WORK ITEM
The required output is the line containing "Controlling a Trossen" and every line after it, transcribed exactly through the end of the data below.

INPUT DATA

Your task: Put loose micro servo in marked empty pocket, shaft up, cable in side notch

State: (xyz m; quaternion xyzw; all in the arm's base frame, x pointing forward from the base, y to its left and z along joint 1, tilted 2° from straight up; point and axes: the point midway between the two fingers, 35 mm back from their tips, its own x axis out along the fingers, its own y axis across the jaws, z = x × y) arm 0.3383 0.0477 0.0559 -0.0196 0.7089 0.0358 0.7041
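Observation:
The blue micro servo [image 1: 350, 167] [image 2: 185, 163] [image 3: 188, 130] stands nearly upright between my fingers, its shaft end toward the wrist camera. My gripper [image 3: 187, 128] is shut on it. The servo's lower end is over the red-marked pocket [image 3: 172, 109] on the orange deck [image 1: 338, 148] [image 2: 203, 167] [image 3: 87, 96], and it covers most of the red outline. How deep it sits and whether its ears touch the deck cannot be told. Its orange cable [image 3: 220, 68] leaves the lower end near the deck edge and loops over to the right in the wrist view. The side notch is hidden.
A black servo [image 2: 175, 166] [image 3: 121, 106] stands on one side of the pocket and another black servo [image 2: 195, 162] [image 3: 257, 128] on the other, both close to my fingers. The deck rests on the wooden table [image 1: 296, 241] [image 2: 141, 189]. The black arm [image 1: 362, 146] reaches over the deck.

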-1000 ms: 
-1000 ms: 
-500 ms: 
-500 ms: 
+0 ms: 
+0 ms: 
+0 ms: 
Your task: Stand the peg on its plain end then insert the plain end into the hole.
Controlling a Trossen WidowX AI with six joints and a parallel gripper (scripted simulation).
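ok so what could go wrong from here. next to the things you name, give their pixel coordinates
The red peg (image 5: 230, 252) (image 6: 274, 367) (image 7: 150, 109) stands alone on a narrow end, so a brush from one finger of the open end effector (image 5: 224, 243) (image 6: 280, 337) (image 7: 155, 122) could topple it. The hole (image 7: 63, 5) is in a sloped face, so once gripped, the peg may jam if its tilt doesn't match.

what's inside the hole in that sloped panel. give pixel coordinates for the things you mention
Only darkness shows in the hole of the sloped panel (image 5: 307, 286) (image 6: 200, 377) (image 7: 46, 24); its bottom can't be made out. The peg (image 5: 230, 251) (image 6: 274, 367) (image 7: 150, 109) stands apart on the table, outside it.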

RESPONSE AREA
Controlling a Trossen WidowX AI with six joints and a parallel gripper (scripted simulation).
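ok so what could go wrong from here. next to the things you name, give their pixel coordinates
The red peg (image 5: 230, 252) (image 6: 274, 367) (image 7: 150, 109) stands alone on a narrow end, so a brush from one finger of the open end effector (image 5: 224, 243) (image 6: 280, 337) (image 7: 155, 122) could topple it. The hole (image 7: 63, 5) is in a sloped face, so once gripped, the peg may jam if its tilt doesn't match.

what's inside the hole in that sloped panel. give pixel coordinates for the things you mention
Only darkness shows in the hole of the sloped panel (image 5: 307, 286) (image 6: 200, 377) (image 7: 46, 24); its bottom can't be made out. The peg (image 5: 230, 251) (image 6: 274, 367) (image 7: 150, 109) stands apart on the table, outside it.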

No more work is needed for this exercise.